*RAW DATA*.
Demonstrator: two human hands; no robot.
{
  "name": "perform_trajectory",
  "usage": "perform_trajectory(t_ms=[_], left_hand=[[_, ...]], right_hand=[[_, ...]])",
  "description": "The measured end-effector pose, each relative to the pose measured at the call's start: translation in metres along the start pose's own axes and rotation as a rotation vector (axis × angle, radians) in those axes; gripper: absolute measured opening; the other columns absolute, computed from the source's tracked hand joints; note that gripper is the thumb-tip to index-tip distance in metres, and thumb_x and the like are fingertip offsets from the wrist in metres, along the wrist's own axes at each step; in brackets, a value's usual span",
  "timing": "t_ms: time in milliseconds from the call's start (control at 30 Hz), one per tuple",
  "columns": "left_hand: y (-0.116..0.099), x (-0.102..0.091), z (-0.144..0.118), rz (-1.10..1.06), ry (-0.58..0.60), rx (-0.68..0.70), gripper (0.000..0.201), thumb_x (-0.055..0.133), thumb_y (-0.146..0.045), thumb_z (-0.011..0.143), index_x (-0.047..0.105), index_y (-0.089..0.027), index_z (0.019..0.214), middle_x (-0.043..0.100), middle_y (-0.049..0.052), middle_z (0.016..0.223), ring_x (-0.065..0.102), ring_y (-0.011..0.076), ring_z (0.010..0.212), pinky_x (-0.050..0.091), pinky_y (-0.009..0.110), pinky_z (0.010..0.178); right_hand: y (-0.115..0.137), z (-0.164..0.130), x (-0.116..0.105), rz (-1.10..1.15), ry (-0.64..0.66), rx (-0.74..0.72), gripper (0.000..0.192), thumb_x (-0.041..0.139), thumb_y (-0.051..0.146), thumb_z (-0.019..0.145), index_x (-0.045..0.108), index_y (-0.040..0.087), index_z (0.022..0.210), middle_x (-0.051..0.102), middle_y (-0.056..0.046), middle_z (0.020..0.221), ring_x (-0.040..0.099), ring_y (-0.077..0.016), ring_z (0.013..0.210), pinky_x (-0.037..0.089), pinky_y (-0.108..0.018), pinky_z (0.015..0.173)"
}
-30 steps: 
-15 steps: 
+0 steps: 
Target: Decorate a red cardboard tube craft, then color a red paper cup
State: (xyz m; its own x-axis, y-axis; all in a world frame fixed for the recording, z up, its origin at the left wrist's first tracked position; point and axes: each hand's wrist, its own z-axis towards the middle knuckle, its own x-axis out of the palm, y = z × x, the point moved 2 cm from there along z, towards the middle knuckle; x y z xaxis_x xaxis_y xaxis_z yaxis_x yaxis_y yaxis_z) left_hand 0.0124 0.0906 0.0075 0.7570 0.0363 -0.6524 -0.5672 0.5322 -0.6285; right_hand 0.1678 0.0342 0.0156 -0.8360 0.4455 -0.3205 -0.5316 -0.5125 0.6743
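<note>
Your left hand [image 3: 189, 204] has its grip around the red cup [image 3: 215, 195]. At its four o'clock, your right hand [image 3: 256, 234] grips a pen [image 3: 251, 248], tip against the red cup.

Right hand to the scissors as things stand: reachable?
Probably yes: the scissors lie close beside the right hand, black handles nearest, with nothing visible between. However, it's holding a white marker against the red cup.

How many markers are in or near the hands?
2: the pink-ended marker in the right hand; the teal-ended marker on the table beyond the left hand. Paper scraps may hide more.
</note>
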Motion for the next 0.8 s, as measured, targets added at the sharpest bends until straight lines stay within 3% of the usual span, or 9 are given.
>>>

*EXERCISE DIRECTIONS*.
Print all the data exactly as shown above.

*OUTPUT BELOW*.
Demonstrator: two human hands; no robot.
{
  "name": "perform_trajectory",
  "usage": "perform_trajectory(t_ms=[_], left_hand=[[_, ...]], right_hand=[[_, ...]])",
  "description": "The measured end-effector pose, each relative to the pose measured at the call's start: translation in metres along the start pose's own axes and rotation as a rotation vector (axis × angle, radians) in those axes; gripper: absolute measured opening; the other columns absolute, computed from the source's tracked hand joints; note that gripper is the thumb-tip to index-tip distance in metres, and thumb_x and the like are fingertip offsets from the wrist in metres, along the wrist's own axes at each step; in brackets, a value's usual span",
  "timing": "t_ms: time in milliseconds from the call's start (control at 30 Hz), one per tuple",
  "columns": "left_hand: y (-0.116..0.099), x (-0.102..0.091), z (-0.144..0.118), rz (-1.10..1.06), ry (-0.58..0.60), rx (-0.68..0.70), gripper (0.000..0.201), thumb_x (-0.055..0.133), thumb_y (-0.146..0.045), thumb_z (-0.011..0.143), index_x (-0.047..0.105), index_y (-0.089..0.027), index_z (0.019..0.214), middle_x (-0.043..0.100), middle_y (-0.049..0.052), middle_z (0.016..0.223), ring_x (-0.065..0.102), ring_y (-0.011..0.076), ring_z (0.010..0.212), pinky_x (-0.050..0.091), pinky_y (-0.009..0.110), pinky_z (0.010..0.178); right_hand: y (-0.115..0.137), z (-0.164..0.130), x (-0.116..0.105), rz (-1.10..1.15), ry (-0.64..0.66), rx (-0.74..0.72), gripper (0.000..0.192), thumb_x (-0.041..0.139), thumb_y (-0.051..0.146), thumb_z (-0.019..0.145), index_x (-0.045..0.108), index_y (-0.040..0.087), index_z (0.022..0.210), middle_x (-0.051..0.102), middle_y (-0.056..0.046), middle_z (0.020..0.221), ring_x (-0.040..0.099), ring_y (-0.077..0.016), ring_z (0.013..0.210), pinky_x (-0.037..0.089), pinky_y (-0.108..0.018), pinky_z (0.015..0.173)"
}
-30 steps: 
-15 steps: 
+0 steps: 
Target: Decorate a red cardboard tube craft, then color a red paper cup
State: (xyz m; its own x-axis, y-axis; all in a world frame fixed for the recording, z up, its origin at the left wrist's first tracked position; point and axes: each hand's wrist, its own z-axis towards the middle knuckle, its own x-axis out of the palm, y = z × x, the point moved 2 cm from there along z, towards the middle knuckle; x y z xaxis_x xaxis_y xaxis_z yaxis_x yaxis_y yaxis_z) left_hand 0.0124 0.0906 0.0075 0.7570 0.0363 -0.6524 -0.5672 0.5322 -0.6285; right_hand 0.1678 0.0342 0.0156 -0.8360 0.4455 -0.3205 -0.5316 -0.5125 0.6743
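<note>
Your left hand [image 3: 189, 204] has its grip around the red cup [image 3: 215, 195]. At its four o'clock, your right hand [image 3: 256, 234] grips a pen [image 3: 251, 248], tip against the red cup.

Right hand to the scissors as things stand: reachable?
Probably yes: the scissors lie close beside the right hand, black handles nearest, with nothing visible between. However, it's holding a white marker against the red cup.

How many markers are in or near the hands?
2: the pink-ended marker in the right hand; the teal-ended marker on the table beyond the left hand. Paper scraps may hide more.
</note>
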Motion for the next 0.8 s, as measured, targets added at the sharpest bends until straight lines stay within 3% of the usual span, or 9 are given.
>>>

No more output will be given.